Beltrame surreptitiously left his cellphone on so that police outside could hear what was going on inside the supermarket. Molins said that several explosive devices were placed around the supermarket by Lakdim and the attacker threatened to set them off.Elite police units stormed the store after hearing gunshots. They killed Lakdim and found their Beltrame seriously wounded. Beltrame died in a local hospital on Saturday from several stab wounds “including a very severe injury in the trachea and larynx,” Molins said.

The prosecutor said Lakdim arrived in France with his family in 1992 soon after he was born in Morocco. Both a French and Moroccan national at first, he was then naturalized as a French citizen in 2004 when he was 12, following his father’s naturalization. Molins said Lakdim had been listed on a police register for radicalized people since 2014 because of its suspected links with the local Salafist circles. He was still under an ongoing and effective intelligence
monitoring in the days leading up to the attacks, the prosecutor said.

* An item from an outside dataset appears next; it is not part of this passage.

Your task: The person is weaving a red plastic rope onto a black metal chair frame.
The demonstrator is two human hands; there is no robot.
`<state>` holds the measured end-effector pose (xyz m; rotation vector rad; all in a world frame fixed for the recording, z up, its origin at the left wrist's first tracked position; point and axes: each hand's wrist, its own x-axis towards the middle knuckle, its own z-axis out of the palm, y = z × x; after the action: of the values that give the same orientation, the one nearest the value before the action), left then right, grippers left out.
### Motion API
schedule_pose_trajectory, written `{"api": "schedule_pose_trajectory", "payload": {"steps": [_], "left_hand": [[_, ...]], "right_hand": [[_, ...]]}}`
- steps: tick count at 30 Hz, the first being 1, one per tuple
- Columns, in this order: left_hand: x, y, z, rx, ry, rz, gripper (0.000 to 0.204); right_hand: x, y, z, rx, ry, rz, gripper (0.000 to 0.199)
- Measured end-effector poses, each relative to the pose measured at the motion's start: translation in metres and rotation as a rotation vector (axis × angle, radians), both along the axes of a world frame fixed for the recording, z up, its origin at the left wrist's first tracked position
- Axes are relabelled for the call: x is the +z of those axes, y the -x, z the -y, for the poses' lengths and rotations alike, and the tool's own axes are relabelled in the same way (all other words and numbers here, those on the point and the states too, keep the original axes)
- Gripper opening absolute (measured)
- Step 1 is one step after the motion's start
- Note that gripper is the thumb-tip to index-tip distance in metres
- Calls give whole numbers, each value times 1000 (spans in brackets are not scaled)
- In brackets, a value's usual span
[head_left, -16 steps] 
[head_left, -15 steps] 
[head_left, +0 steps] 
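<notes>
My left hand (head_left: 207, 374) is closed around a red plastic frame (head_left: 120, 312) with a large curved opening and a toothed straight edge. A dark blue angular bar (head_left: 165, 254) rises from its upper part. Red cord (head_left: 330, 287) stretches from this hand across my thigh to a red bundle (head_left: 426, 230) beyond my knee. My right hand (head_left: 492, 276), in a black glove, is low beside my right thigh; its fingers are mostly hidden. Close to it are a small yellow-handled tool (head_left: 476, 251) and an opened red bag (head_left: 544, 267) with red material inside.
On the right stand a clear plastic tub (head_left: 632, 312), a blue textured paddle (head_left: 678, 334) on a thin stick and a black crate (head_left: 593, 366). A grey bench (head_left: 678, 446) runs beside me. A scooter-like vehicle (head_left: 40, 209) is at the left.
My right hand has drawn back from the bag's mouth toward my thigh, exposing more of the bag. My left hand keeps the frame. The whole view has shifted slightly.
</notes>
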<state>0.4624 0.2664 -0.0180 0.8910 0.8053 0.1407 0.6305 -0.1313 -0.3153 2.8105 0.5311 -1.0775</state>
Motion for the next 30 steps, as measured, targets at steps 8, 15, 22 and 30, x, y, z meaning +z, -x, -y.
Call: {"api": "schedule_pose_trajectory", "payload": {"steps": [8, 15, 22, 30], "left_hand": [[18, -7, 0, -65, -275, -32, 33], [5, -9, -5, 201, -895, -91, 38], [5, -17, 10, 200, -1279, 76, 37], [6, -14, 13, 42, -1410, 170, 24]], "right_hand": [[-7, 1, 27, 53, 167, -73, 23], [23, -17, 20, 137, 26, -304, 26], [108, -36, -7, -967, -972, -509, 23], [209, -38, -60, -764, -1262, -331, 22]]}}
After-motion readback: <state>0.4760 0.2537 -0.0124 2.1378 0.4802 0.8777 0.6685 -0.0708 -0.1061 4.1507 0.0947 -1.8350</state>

But the surveillance didn’t allow police to detect any warning signs that he was going to commit a violent action or any intention to go to Iraq or Syria, Molins said. When he was jailed in 2016, the prison administration noticed no visible sign of radicalization. In addition to the 18-year-old woman, a 17-year-old male has also been in custody since Friday night.

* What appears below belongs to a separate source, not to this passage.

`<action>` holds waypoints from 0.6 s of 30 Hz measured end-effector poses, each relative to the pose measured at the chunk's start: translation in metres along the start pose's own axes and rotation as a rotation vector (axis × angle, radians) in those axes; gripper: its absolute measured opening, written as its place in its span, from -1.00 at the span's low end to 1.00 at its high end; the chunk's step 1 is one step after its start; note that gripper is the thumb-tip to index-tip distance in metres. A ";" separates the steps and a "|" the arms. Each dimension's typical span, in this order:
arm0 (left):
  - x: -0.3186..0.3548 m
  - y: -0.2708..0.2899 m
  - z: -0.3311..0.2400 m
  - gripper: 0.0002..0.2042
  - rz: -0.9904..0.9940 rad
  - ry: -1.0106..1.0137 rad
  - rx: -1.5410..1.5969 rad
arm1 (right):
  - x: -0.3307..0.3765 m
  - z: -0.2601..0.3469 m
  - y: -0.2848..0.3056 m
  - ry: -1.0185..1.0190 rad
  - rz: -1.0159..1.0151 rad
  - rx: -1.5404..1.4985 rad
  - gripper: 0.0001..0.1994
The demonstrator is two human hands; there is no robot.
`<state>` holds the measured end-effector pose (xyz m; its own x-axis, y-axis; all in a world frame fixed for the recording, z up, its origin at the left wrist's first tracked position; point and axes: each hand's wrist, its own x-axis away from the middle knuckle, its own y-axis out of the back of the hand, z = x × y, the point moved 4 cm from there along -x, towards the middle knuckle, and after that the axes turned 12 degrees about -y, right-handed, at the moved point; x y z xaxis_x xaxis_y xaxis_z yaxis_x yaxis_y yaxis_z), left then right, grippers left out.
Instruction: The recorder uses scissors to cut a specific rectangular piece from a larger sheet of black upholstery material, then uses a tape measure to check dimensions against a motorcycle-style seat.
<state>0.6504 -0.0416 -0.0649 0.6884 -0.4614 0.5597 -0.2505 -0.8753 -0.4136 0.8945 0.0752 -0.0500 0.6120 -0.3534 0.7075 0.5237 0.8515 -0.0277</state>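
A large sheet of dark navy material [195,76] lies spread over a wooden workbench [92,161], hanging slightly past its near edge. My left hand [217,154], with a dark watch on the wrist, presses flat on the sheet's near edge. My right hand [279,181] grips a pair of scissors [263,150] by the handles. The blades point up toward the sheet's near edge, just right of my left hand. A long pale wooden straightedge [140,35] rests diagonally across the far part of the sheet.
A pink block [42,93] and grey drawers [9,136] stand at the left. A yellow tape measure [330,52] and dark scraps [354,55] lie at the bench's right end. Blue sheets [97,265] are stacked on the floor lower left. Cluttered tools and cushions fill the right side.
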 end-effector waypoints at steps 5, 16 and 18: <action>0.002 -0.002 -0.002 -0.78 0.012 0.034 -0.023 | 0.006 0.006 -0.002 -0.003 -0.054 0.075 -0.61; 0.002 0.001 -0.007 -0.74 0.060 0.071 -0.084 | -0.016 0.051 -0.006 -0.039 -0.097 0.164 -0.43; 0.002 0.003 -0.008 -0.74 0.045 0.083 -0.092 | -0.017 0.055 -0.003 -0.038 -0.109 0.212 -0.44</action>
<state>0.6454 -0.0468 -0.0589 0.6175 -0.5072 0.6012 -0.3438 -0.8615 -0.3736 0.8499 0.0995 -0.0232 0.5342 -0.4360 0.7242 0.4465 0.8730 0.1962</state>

The second suspect was a “very good friend” of Lakdim and was under his religious influence, a witness told investigators.

He also denied any involvement in the preparation of the attacks during his questioning, Molins said. A national memorial ceremony for Beltrame will be held Wednesday in the main courtyard of the Invalides monument, home to Napoleon’s tomb, in the presence of Beltrame’s family and the families of other victims of the attack. French President Emmanuel Macron will attend and address the event.